GOAL OF THE EXERCISE -> From the records below, state how many lines include the word "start", giving only that number.

DATASET ENTRIES ->
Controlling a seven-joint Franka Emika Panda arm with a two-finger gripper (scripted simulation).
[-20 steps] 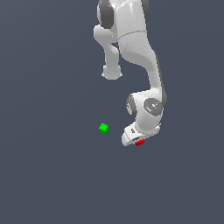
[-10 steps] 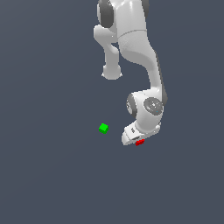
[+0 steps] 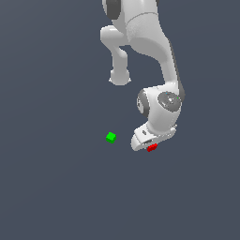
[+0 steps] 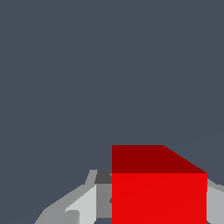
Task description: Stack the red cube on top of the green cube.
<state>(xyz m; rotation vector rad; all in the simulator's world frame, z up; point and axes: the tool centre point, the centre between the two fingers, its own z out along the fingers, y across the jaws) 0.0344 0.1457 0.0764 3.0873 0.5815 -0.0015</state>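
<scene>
Small plain bright red cube (image 3: 151, 148) sits at the tip of the white robot gripper (image 3: 149, 146), low in the exterior view and partly tucked under the gripper body. Wrist view: red cube (image 4: 159, 192) fills the near field, a grey finger (image 4: 81, 205) on one side of it and another grey part at its far edge, so the gripper (image 4: 148, 205) reads as pinched on the cube; actual pad contact is hidden by the cube itself. Cannot tell from either view whether the cube rests on the dark grey surface (image 3: 56, 187) or is lifted clear of it. Small plain bright green cube (image 3: 110, 137) lies apart on the surface, toward the exterior view's left of the gripper and slightly higher in that picture; not seen in the wrist view. Judgement: the coming move turns on that offset, carrying the red cube leftward in the exterior view until it stands over the green one. Stacking not yet done.
</scene>
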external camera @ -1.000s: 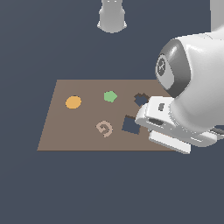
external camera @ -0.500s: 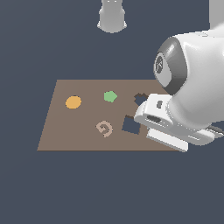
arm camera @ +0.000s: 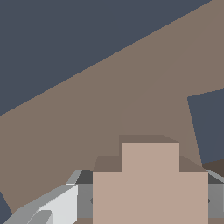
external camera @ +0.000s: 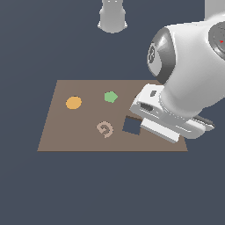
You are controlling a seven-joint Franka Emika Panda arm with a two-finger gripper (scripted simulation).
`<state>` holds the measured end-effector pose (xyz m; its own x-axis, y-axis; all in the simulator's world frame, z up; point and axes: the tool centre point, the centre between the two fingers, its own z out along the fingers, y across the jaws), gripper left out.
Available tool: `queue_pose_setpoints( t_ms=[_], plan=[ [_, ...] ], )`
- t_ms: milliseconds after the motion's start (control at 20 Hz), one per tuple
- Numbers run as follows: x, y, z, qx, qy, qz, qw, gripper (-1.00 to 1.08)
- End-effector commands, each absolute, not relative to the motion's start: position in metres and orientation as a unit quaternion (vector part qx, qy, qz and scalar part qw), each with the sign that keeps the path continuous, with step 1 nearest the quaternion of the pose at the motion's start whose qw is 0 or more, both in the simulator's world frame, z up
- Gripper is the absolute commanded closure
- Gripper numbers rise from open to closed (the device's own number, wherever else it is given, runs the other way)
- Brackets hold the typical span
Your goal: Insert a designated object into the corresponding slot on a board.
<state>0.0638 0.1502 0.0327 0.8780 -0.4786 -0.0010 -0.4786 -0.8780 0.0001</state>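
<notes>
In the wrist view my gripper (arm camera: 146, 205) is shut on the designated object (arm camera: 150, 183), a flat beige-tan cross-shaped piece, with a pale finger (arm camera: 57, 210) on one side and a grey one on the other. It hangs a little above the brown board (arm camera: 87, 131), beside the dark square hole (arm camera: 210, 127). In the exterior view my white hand (external camera: 160, 116) covers the board's (external camera: 79, 132) right part, just to the right of the square hole (external camera: 132, 125). The slot is hidden behind the arm, and so are the fingers and the piece in that view.
On the board lie an orange disc (external camera: 73, 103), a green pentagon (external camera: 110, 96) and a tan spiral piece (external camera: 104, 128). A grey pedestal (external camera: 113, 15) stands beyond the board's far edge. Dark floor surrounds the board.
The hand has crept a little toward the exterior view's left and farther over the board. It now covers the dark cross-shaped cut-out that showed before.
</notes>
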Motion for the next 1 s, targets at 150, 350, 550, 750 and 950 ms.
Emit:
queue_pose_setpoints(
  t_ms=[150, 350, 550, 750, 950],
  plan=[
    [0.037, 0.138, 0.035, -0.957, 0.289, 0.000, 0.000, 1.08],
    [0.014, 0.130, 0.037, -0.946, 0.325, 0.001, 0.000, 1.08],
    [-0.007, 0.125, 0.038, -0.935, 0.355, 0.001, 0.000, 1.08],
    [-0.024, 0.122, 0.039, -0.925, 0.380, 0.001, 0.000, 1.08],
    [-0.037, 0.120, 0.040, -0.917, 0.398, 0.001, 0.000, 1.08]
  ],
)
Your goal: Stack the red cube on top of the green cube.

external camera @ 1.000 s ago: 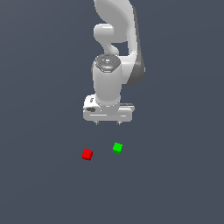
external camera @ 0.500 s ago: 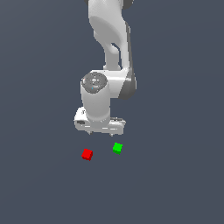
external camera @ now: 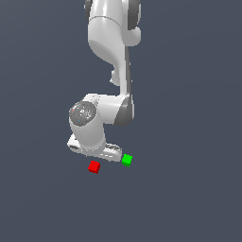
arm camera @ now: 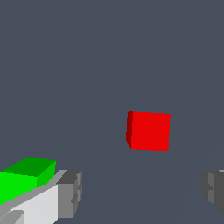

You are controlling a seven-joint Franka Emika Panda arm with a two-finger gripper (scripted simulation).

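Nothing stacked yet. My end effector is spread wide and empty, low over the bench. Red cube sits just ahead of the open fingers, ungrasped. Green cube lies outside one finger. Grasp, lift and place all remain.

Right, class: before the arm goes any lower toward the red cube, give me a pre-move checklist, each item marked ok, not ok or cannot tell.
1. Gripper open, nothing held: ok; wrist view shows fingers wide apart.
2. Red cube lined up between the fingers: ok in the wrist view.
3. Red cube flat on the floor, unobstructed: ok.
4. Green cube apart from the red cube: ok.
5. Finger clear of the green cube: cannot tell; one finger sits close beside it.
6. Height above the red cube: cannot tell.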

EXERCISE RESPONSE -> 2